VW-Abstimmung in Chattanooga: „Nicht mehr länger Menschen zweiter Klasse“

vw-abstimmung in chattanooga: „nicht mehr länger menschen zweiter klasse“

Weiße Fahrzeuge scheinen derzeit weniger gefragt: Volkswagen-Werk mit Stellflächen in Chattanooga

Zum Schlussspurt gab es ein Barbecue: An diesem Mittwoch beginnt eine möglicherweise wegweisende Abstimmung über einen Einzug der Gewerkschaft United Auto Workers (UAW) im Volkswagen-Werk in Chattanooga im US-Bundesstaat Tennessee. Als eine Art Einstimmung darauf fand am Sonntag in den Räumlichkeiten der Gewerkschaft in Chattanooga ein Grillfest statt. Victor Vaughn, ein Mitarbeiter des Werks, der zu den Anführern der UAW-Kampagne zählt, zeigt sich am Abend guter Dinge.
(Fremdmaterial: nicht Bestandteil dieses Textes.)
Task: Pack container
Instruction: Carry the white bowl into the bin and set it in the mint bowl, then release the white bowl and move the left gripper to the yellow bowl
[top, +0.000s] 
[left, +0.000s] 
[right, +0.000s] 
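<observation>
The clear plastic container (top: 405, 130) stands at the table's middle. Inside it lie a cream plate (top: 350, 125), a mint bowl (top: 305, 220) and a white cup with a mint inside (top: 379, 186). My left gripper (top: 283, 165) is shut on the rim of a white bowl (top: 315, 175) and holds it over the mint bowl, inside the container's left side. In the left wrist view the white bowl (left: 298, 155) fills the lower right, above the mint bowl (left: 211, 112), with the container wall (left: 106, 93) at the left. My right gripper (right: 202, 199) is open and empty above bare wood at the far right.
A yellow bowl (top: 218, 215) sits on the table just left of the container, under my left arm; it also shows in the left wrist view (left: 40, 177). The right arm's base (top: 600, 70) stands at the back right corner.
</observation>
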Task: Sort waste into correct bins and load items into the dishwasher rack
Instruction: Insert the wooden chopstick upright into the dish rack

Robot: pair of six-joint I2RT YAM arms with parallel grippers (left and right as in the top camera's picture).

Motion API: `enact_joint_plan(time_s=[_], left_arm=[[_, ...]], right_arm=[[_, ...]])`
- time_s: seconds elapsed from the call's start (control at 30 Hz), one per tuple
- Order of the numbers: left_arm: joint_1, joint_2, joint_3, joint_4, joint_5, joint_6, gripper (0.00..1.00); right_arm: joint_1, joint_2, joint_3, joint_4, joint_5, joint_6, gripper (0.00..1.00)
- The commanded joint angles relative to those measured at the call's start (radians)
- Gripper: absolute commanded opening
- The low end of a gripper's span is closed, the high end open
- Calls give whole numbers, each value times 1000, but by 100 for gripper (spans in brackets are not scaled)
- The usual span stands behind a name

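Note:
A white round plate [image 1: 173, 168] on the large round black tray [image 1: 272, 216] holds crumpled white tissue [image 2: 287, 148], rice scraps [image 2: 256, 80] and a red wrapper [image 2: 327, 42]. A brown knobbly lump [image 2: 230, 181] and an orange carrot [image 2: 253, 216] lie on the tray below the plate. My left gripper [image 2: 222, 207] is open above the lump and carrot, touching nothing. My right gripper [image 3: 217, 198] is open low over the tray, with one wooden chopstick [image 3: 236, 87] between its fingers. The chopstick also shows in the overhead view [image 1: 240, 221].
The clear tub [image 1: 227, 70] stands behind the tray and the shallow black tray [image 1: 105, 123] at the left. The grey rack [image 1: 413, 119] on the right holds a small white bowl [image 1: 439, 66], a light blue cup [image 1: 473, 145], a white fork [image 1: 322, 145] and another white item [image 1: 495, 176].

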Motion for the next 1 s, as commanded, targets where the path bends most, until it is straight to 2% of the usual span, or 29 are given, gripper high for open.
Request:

Viele Menschen seien gekommen, um ihre Solidarität zu bekunden, darunter Vertreter anderer Gewerkschaften und christlicher Organisationen aus Tennessee. Auch eine Delegation aus Deutsch­land sei da gewesen, angeführt von Dariusz Dabrowski, dem General­se­kretär des Europäischen und Weltkonzernbetriebsrats, der eine Rede gehalten habe. Vaughn ist siegesgewiss: „Wir werden unsere Gewerkschaft bekommen.“ Für den kommenden Sonntag, wenn das Wahlergebnis feststehen dürfte, habe die Gewerkschaft schon ein erstes Treffen angesetzt, um Details für künftige Tarifverhandlungen zu besprechen.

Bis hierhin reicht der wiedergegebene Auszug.